** Opening THE DATA block **

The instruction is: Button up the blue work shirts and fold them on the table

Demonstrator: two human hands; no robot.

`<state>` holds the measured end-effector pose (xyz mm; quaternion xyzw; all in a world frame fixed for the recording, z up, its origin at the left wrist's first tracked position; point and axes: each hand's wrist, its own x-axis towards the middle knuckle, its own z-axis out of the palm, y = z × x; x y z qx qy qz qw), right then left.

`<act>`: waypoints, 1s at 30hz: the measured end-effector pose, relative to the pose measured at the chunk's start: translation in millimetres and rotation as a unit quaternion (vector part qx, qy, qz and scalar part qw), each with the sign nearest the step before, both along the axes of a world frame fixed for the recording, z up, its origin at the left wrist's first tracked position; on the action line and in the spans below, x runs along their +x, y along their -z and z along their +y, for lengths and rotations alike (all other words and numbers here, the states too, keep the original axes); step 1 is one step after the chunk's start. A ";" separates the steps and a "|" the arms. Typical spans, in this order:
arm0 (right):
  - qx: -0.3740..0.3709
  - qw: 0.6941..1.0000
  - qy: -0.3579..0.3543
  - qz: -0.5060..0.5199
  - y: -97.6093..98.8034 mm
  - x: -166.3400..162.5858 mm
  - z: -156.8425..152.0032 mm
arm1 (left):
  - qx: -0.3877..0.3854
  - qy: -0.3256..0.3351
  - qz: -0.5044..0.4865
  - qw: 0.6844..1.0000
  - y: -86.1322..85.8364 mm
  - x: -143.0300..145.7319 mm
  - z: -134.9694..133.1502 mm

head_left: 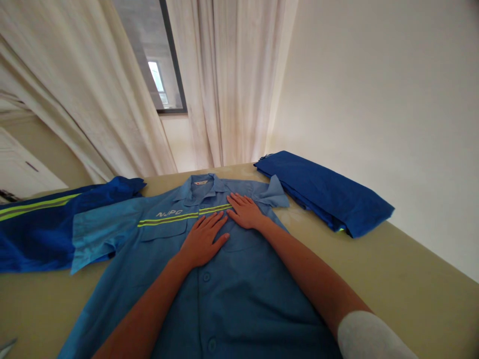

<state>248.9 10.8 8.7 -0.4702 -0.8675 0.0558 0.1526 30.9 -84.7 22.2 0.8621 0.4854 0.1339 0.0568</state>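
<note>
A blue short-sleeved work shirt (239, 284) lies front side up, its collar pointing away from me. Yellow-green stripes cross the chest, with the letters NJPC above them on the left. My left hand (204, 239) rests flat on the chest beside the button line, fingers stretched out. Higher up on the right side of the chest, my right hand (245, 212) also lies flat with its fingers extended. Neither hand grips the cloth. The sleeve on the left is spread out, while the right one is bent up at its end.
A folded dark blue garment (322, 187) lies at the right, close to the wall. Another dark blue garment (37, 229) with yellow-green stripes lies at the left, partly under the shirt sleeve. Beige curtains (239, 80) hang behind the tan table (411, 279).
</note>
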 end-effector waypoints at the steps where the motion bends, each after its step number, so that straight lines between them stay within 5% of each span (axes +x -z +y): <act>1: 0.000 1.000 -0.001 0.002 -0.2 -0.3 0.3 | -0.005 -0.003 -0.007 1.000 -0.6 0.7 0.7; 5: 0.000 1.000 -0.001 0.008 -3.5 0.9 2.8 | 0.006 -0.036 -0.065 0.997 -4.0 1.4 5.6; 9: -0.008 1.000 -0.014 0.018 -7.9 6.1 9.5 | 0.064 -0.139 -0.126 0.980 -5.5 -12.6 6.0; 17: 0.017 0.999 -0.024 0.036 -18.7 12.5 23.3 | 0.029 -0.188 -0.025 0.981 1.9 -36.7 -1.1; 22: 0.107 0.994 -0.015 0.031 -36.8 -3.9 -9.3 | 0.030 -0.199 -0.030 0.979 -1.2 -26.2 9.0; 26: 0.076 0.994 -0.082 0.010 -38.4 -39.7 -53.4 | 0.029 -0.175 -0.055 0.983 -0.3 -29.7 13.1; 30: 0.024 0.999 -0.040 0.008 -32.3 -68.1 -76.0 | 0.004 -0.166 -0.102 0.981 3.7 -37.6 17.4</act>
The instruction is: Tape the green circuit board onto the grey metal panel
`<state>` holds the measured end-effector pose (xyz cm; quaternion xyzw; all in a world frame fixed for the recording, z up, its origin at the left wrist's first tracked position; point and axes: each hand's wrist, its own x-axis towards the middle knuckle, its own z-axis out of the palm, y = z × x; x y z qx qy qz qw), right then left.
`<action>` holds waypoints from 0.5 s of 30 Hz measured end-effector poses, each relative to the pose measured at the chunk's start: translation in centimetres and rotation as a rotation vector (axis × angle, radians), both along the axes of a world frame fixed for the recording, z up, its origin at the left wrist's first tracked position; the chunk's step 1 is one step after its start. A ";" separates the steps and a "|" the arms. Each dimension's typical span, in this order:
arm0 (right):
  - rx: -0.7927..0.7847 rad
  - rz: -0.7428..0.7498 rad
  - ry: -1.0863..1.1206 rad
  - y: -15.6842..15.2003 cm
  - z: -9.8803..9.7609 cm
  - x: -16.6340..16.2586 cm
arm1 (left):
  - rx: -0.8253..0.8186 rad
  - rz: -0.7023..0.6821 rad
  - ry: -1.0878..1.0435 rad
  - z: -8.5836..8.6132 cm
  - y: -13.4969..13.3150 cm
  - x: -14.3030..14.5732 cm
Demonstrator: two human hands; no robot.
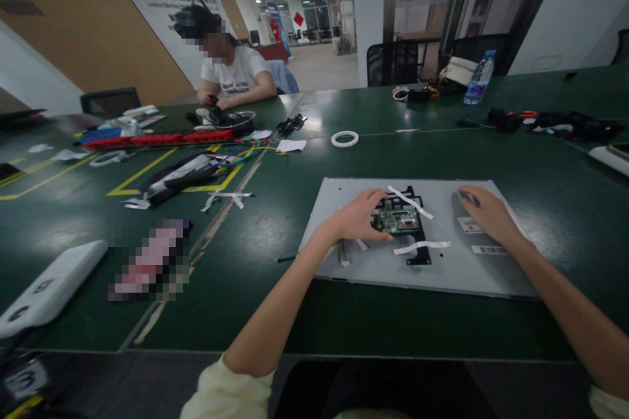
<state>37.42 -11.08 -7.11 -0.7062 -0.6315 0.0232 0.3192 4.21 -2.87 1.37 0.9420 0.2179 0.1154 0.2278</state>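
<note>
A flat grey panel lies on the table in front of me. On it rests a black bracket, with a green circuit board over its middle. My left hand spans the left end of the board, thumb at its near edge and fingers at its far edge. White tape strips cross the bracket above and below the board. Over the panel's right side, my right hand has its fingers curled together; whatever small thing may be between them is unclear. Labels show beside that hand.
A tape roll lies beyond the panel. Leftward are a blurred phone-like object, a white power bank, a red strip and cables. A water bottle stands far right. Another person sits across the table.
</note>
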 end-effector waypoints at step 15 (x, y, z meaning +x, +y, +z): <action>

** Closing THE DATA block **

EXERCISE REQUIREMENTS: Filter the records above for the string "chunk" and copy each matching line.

ANSWER:
`<act>`: waypoints, 1s at 30hz: the measured end-effector pose, relative to the pose measured at the chunk's start: translation in millimetres and rotation as a unit quaternion (vector part qx, qy, qz and scalar part qw), each with the sign nearest the step before, both along the axes of a world frame fixed for the recording, z up, its origin at the left wrist's first tracked position; on the action line and in the spans below, x runs along their +x, y along their -z and z along their +y, for lengths and rotations alike (all other words and numbers here, the states too, keep the original axes); step 1 is one step after the chunk's start. A ";" separates the steps and a "|" the arms. Typical spans, in this order:
`<action>` holds waypoints from 0.5 s of 30 Hz measured end-effector poses, each relative to the pose measured at the chunk's start: translation in centimetres and rotation as a rotation vector (axis × angle, radians), both along the axes of a world frame fixed for the recording, z up, its origin at the left wrist's first tracked position; the chunk's step 1 is one step after its start. A ";" separates the steps and a "|" the arms. Each dimension's typical span, in this order:

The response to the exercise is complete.